Si può pensare: ma che ce ne frega a noi se le banche falliscono? Ben gli sta, a quegli avvoltoi e ladri!
Giusto, certamente. Il problema non è morale, però. In un sistema “bancocentrico” come quello italiano un evento del genere produce effetti a cascata: le banche premono sui clienti perché riducano al più presto la loro esposizione, rimoborsando i prestiti; congelano la già scarsa erogazione per investimenti; si fondono tra loro licenziando orde di impiegati, ecc.
La deflazione insomma si propaga come una metastasi cancerogena, con alcuni interessanti ma solo apparenti paradossi. Per favorire il ritorno dell’inflazione, infatti, la Bce (e la Bank of Japan, forse anche la Fed, ritornando clamorosamente sulle sue recenti decisioni), promette di espandere la sua politica di allentamento monetario, portando – se necessario – i tassi di interesse in territorio negativo (l’ha fatto l’altro giorno la Banca centrale svedese, decidendo per un tasso al -0,50%). Questo dovrebbe permettere di far circolare di più il denaro, favorendo i prestiti e dunque l’espansione dell’economia reale, che dovrebbe godere del contemporaneo prezzo stracciato del petrolio. Ma accade l’esatto opposto: gli investitori – industriali o finanziari – non vedono possibilità di rilancio, quindi non ritengono opportuno investire sapendo che non gudagneranno nulla o addirittura produrranno in perdita. La concorrenza spinge i tassi di interesse ancora più in basso e quindi le misure monetarie che avrebbero dovuto creare espansione finiscono per generare paralisi.

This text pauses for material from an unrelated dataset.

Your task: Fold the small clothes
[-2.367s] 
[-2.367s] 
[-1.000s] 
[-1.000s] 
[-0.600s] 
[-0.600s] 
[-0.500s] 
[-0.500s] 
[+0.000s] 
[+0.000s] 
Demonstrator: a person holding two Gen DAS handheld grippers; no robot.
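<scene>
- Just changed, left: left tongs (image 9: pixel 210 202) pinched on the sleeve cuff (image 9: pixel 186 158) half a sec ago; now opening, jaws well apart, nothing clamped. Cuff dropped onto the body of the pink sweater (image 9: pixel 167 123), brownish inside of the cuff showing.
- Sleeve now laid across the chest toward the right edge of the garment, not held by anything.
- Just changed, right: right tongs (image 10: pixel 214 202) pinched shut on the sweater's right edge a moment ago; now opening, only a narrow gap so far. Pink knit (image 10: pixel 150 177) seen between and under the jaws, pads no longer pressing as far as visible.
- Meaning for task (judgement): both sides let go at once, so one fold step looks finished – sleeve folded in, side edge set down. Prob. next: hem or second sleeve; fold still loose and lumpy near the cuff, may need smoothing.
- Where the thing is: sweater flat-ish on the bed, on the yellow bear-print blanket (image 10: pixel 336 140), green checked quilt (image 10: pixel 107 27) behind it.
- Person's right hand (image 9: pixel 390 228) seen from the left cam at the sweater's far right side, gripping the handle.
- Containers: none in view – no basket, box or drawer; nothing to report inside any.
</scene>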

Un keynesiano classico direbbe: invece di buttare tutto quel denaro verso le banche e “l’offerta”, usatelo invece per stimolare la domanda, alzando i salari e consentendo ai governi di investire in deficit. Così “la gente” torna a comprare, le industrie a produrre, lo Stato a incassare tasse.
Non avviene, non può avvenire. Servirebbe uno Stato mondiale, con un governo unico non eterodiretto dalle imprese e dalla finanza globale, orientato alla soddisfazione dei bisogni sociali e dell’equilibrio redistributivo. Un’eresia quanto il comunismo, insomma.
Così, a livello nazionale, Confindustria e Abi (l’associazione di categoria dei banchieri) si limitano a chiedere qualcosa di più alla portata: abolire quanto prima la regola del bail in. Non servirà a rilanciare l’economia, certo. Ma almeno salverebbe il fatiscente sistama bancario italico.
Se questo è il massimo della visione complessiva della borghesia nazionale, non c’è futuro.